Task to carry out :: Return every line from the one with "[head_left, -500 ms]" through the one with "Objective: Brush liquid", inclusive, exactly as it appears below.
* * * * * * * * *
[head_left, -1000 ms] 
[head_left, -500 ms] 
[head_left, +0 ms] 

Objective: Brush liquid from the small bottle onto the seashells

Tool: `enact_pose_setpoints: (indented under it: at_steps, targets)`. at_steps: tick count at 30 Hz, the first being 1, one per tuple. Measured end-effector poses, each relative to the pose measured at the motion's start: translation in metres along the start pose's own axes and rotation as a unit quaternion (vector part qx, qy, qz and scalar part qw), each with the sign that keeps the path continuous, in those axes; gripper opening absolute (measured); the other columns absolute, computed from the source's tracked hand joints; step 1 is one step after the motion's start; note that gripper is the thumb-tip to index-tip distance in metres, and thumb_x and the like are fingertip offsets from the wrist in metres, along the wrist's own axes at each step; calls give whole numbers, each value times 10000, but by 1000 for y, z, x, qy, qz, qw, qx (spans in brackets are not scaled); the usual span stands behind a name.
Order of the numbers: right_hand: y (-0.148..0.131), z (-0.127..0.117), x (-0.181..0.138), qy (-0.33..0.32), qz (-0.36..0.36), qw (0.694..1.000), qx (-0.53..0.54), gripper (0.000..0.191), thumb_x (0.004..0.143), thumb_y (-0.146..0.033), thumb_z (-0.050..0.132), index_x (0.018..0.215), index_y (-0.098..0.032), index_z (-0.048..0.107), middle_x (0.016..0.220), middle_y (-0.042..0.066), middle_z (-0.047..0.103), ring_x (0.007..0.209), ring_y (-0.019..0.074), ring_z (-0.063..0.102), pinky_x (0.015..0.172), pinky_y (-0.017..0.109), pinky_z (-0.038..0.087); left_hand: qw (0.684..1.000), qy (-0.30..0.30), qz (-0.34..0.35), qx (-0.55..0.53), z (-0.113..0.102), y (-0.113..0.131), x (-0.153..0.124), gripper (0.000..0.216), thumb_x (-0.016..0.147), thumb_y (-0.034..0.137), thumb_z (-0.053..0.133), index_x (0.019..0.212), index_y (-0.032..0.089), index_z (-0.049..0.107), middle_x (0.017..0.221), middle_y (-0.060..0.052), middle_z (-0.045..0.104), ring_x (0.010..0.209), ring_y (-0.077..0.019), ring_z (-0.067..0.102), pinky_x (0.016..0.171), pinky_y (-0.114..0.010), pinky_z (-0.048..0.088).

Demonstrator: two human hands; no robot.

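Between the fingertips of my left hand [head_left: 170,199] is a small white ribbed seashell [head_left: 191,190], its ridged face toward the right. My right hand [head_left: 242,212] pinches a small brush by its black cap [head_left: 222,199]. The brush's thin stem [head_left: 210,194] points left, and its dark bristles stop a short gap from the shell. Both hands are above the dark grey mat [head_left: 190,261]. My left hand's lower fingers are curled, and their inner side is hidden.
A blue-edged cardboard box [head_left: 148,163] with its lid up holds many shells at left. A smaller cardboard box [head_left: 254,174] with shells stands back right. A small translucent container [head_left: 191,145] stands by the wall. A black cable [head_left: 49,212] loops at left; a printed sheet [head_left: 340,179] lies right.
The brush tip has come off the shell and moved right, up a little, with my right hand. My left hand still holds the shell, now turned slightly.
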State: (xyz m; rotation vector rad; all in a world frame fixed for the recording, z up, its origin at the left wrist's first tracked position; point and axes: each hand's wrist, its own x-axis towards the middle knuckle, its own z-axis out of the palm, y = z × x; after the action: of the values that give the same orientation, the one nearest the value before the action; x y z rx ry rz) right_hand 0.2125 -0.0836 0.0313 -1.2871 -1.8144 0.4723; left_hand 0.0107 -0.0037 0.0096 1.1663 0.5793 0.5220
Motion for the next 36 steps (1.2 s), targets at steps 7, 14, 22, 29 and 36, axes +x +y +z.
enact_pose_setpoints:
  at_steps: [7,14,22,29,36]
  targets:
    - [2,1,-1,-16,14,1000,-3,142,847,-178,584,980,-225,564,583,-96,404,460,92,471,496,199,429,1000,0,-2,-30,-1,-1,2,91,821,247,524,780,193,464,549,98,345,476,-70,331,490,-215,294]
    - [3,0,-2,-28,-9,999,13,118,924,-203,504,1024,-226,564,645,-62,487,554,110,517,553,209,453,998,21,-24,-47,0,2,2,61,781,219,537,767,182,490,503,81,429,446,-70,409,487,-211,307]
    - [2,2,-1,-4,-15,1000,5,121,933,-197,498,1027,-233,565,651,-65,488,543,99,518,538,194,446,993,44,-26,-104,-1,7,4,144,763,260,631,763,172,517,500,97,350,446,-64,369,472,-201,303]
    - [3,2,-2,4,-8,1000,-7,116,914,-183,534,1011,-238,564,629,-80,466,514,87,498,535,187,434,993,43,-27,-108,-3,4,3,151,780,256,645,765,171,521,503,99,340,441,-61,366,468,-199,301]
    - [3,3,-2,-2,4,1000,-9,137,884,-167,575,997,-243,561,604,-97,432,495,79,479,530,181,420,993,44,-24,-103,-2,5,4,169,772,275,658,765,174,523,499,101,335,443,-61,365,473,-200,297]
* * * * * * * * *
Answer to this problem ::
[head_left, -500 ms] 
[head_left, +0 ms] 

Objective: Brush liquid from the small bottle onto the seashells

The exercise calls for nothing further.